More than two-thirds of the chemical storage tanks covered by a safety law passed after the Freedom Industries spill into the Elk River would be exempt from that law, under a bill now moving through the West Virginia House of Delegates, according to the Charleston Gazette/Mail.
The legislation would exclude 29,000 tanks owned and operated by the oil and gas industry from West Virginia's Aboveground Storage Tank Act, according to a preliminary analysis by the state Department of Environmental Protection. That's 69 percent of the 42,000 tanks that must be registered with the DEP under the law, passed by the Legislature in the wake of the January 2014 spill that contaminated drinking water for hundreds of thousands of people across the Kanawha Valley and surrounding communities.
House Bill 2811 was introduced days ago and was approved Thursday afternoon by the House Committee on Energy, with little debate and by a unanimous voice vote.
It now goes to the House Judiciary Committee.
Supporters say the bill aims to exempt from the law only certain types of smaller tanks that are not located near drinking water intakes.
Gov. Jim Justice has expressed support for giving the natural gas industry relief from the chemical tank law.
The West Virginia Environmental Council called the legislation "a new attack" on the chemical tank safety bill that would "undercut the protections" of that law, which already was significantly scaled back and has been the subject of repeated efforts by oil and gas operators, and by some other industries, looking for what are practically wholesale exemptions.
Under the bill, a new exemption would apply to tanks with a capacity of 210 barrels, or about 8,820 gallons, that contain "brine or water or other fluids produced in connection with hydrocarbon production activities," if those tanks are not located in a "zone of critical concern," an area that is estimated to be about five hours upstream from a drinking water intake.
Larger natural gas industry tanks and those located within zones of critical concern near drinking water intakes still would be covered by the law.
"It certainly does not reduce the level of regulation on tanks inside the zone of critical concern," said Charlie Burd, executive director of the Independent Oil and Gas Association.
The bill's lead sponsor, Judiciary Vice Chairman Roger Hanshaw, said a goal of the legislation is to remove from the DEP the burden of regulating gas industry tanks that are not located where they present a threat to drinking water supplies.

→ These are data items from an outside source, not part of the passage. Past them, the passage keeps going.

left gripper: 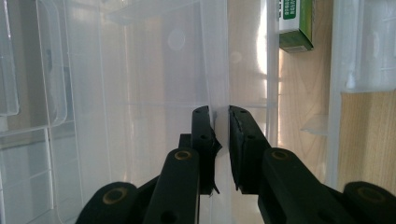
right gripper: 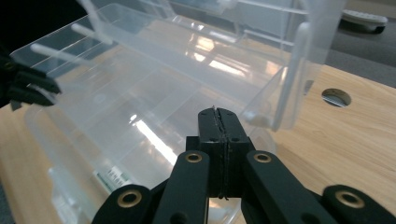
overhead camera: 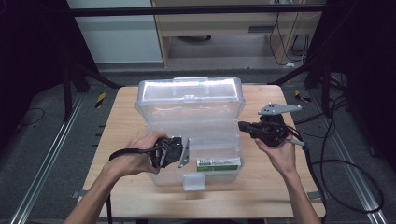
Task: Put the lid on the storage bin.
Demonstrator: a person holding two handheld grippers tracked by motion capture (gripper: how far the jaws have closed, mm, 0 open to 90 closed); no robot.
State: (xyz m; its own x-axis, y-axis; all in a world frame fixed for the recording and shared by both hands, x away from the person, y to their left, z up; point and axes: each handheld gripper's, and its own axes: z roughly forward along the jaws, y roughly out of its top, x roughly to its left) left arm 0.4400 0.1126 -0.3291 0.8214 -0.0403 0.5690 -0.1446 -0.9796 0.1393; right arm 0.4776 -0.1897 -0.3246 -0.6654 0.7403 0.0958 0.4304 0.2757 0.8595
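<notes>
Lid up, clear box (overhead camera: 191,140) open mid-frame; left gripper (left gripper: 221,114) pinches its wall (green carton (overhead camera: 218,163) already inside), right gripper (right gripper: 217,113) closed, empty.

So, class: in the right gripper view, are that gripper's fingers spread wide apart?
No: the right gripper has its fingers pressed flat together, with nothing between them, in front of the clear plastic box.

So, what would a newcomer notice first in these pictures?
First the big clear plastic box, open in the middle of the wooden table, its lid upright at the back. Next the left tool, whose jaws straddle the box's thin left wall, and the right tool, jaws shut, just off its right wall. A small green-and-white carton lies inside, near the front.
</notes>
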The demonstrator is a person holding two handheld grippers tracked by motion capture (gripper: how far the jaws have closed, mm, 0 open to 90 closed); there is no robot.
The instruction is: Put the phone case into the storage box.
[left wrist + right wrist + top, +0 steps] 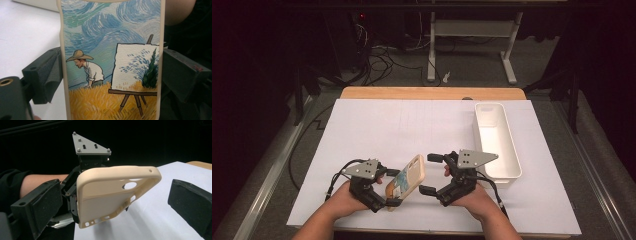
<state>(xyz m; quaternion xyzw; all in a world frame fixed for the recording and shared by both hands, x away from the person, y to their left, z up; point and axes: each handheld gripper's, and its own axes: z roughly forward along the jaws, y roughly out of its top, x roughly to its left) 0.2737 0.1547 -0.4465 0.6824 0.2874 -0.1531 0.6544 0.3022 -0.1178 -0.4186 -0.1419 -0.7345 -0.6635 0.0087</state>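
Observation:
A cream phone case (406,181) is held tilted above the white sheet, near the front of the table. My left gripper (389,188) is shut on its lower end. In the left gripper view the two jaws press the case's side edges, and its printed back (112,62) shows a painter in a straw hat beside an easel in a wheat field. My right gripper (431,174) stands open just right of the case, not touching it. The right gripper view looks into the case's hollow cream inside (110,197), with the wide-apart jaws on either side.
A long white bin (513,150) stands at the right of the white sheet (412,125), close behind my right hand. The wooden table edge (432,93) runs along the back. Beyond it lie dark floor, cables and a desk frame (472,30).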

"We have an agency that is underfunded, that can't do all the things it needs to do. This would let them spend their time on things that pose problems instead of ... things that aren't a problem," said Hanshaw, a Clay County Republican who holds a doctorate in chemistry and, as an attorney with the Charleston firm Bowles Rice, and sometimes represents the West Virginia Independent Oil and Gas Association and the West Virginia Oil and Natural Gas Association.
The vast majority of the tanks that would be exempted under the bill, though, do not actually fall within a section of the current storage tank law that contains any specific safety requirements or mandated inspections, according to the DEP.
After the Freedom spill, lawmakers passed a landmark and very strong chemical storage tank law. The law was much broader in scope than then-Gov. Earl Ray Tomblin had proposed and was approved unanimously, despite numerous efforts by various industry lobbyists and some lawmakers to weaken its provisions. A year later, lawmakers scaled back the number and types of tanks covered by the law, but refused a natural gas industry effort to get a wholesale exemption.